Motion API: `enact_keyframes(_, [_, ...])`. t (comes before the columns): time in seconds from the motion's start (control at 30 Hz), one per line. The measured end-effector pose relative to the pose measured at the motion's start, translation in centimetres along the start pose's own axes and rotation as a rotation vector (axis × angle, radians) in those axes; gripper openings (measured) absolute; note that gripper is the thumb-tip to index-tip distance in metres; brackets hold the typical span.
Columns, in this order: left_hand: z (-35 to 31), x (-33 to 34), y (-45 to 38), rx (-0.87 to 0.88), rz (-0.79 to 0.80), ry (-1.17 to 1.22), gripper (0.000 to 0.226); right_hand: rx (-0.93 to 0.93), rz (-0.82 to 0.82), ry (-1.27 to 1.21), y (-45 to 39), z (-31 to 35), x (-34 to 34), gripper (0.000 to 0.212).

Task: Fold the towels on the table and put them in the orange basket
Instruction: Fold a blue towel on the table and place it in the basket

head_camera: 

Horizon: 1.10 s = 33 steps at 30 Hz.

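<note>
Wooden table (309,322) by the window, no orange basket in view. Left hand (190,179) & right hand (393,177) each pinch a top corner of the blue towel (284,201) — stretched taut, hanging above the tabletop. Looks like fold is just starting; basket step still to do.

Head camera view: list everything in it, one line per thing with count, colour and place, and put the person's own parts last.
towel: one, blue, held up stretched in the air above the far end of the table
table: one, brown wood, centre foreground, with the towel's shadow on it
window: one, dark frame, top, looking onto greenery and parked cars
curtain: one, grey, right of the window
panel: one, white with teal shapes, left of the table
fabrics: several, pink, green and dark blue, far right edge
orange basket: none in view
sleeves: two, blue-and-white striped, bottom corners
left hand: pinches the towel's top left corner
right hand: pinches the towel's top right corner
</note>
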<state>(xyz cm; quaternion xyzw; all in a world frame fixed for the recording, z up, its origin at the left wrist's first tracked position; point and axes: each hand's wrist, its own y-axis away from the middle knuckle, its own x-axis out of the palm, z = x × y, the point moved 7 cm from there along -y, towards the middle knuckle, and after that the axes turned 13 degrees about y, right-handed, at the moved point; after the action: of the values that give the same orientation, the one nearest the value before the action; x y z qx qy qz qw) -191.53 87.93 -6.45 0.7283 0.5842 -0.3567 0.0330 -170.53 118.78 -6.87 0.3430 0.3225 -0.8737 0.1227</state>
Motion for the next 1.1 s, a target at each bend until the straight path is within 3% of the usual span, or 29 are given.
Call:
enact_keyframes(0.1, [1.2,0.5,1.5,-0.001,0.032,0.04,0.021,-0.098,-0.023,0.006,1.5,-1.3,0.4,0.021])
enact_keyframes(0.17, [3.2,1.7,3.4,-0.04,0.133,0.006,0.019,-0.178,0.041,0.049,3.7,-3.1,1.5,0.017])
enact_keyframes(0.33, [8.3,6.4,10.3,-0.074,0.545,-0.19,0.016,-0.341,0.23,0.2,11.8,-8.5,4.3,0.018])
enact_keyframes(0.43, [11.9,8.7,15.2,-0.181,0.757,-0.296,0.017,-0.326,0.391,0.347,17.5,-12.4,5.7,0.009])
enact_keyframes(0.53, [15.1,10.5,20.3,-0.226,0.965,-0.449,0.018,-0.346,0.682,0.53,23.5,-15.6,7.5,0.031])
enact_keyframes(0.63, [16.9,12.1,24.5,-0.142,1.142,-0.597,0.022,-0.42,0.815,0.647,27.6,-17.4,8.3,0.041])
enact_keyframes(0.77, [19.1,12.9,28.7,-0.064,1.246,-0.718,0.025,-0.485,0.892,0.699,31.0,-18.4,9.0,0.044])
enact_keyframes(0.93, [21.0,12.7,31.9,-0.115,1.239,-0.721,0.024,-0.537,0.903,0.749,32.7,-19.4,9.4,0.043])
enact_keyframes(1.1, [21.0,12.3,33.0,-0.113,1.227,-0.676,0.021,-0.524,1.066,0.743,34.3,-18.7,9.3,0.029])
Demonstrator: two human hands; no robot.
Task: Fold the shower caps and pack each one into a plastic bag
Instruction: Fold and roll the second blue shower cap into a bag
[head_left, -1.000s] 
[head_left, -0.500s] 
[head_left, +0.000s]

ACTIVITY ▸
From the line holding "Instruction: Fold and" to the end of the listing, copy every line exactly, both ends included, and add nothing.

REPLY TO THE EXERCISE ▸
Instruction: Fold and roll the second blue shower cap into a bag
[head_left, -1.000s] 
[head_left, -0.500s] 
[head_left, +0.000s]

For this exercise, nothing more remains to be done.